> **DIRECTIONS FOR THIS TASK**
Leave out the pictures, and retype the remaining data exactly.

···

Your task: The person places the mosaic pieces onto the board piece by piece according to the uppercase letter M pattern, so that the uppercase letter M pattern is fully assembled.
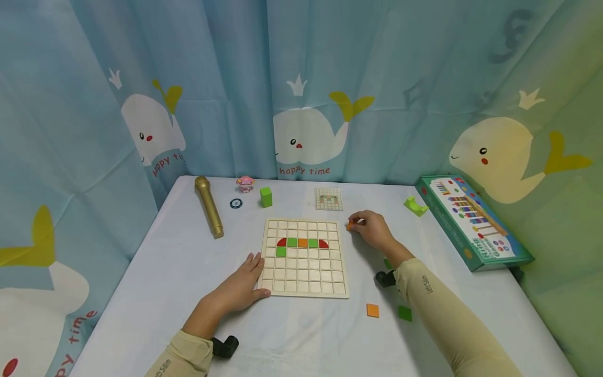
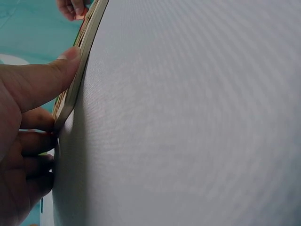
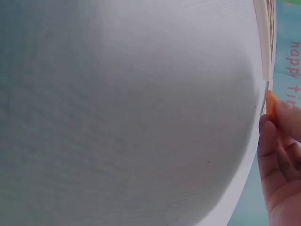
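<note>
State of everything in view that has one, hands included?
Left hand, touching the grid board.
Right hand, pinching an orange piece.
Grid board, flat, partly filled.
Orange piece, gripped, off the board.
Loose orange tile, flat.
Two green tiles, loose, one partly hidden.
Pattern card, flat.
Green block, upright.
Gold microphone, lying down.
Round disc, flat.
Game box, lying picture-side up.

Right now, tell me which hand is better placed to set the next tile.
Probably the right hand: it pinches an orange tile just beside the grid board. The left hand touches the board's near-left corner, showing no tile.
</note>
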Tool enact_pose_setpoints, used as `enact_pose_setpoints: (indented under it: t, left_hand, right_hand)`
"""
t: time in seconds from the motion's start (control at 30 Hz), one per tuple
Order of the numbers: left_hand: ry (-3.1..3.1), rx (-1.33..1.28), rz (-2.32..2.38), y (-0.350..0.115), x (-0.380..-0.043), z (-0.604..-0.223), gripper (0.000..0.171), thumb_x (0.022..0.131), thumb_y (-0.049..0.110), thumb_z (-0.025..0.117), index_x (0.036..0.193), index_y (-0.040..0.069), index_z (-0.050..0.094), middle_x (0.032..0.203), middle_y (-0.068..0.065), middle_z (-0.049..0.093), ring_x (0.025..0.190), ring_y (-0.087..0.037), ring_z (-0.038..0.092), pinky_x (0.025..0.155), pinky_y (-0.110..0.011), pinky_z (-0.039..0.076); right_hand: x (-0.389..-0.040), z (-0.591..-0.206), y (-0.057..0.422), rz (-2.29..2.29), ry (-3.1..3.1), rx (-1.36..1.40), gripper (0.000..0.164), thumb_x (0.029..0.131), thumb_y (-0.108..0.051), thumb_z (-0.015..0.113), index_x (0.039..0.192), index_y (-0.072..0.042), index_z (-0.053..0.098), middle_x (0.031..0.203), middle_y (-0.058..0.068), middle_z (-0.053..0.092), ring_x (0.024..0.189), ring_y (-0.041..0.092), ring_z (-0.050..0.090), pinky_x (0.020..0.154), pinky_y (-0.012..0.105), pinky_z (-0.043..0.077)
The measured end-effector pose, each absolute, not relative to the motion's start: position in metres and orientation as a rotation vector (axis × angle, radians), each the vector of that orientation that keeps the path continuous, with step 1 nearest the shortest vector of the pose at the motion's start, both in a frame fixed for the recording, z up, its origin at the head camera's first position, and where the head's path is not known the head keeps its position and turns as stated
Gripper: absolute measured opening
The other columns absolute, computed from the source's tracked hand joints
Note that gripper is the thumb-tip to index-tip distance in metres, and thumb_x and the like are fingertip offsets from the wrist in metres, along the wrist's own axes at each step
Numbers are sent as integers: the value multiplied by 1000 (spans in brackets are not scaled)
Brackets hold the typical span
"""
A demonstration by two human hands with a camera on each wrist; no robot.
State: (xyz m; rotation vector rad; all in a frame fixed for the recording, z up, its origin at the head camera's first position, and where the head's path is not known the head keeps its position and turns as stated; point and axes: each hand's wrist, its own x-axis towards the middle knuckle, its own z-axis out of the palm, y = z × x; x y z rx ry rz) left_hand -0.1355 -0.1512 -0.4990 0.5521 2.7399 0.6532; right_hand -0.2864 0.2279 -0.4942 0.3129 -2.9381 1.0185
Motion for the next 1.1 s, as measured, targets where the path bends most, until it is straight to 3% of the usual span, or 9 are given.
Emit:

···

> **YOUR RESPONSE**
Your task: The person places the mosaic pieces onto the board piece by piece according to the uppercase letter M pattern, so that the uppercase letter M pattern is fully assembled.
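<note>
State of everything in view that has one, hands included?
Left hand, touching the grid board.
Right hand, pinching an orange piece.
Grid board, flat, partly filled.
Orange piece, gripped, off the board.
Loose orange tile, flat.
Two green tiles, loose, one partly hidden.
Pattern card, flat.
Green block, upright.
Gold microphone, lying down.
Round disc, flat.
Game box, lying picture-side up.

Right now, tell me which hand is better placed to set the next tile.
Probably the right hand: it pinches an orange tile just beside the grid board. The left hand touches the board's near-left corner, showing no tile.
</note>
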Tool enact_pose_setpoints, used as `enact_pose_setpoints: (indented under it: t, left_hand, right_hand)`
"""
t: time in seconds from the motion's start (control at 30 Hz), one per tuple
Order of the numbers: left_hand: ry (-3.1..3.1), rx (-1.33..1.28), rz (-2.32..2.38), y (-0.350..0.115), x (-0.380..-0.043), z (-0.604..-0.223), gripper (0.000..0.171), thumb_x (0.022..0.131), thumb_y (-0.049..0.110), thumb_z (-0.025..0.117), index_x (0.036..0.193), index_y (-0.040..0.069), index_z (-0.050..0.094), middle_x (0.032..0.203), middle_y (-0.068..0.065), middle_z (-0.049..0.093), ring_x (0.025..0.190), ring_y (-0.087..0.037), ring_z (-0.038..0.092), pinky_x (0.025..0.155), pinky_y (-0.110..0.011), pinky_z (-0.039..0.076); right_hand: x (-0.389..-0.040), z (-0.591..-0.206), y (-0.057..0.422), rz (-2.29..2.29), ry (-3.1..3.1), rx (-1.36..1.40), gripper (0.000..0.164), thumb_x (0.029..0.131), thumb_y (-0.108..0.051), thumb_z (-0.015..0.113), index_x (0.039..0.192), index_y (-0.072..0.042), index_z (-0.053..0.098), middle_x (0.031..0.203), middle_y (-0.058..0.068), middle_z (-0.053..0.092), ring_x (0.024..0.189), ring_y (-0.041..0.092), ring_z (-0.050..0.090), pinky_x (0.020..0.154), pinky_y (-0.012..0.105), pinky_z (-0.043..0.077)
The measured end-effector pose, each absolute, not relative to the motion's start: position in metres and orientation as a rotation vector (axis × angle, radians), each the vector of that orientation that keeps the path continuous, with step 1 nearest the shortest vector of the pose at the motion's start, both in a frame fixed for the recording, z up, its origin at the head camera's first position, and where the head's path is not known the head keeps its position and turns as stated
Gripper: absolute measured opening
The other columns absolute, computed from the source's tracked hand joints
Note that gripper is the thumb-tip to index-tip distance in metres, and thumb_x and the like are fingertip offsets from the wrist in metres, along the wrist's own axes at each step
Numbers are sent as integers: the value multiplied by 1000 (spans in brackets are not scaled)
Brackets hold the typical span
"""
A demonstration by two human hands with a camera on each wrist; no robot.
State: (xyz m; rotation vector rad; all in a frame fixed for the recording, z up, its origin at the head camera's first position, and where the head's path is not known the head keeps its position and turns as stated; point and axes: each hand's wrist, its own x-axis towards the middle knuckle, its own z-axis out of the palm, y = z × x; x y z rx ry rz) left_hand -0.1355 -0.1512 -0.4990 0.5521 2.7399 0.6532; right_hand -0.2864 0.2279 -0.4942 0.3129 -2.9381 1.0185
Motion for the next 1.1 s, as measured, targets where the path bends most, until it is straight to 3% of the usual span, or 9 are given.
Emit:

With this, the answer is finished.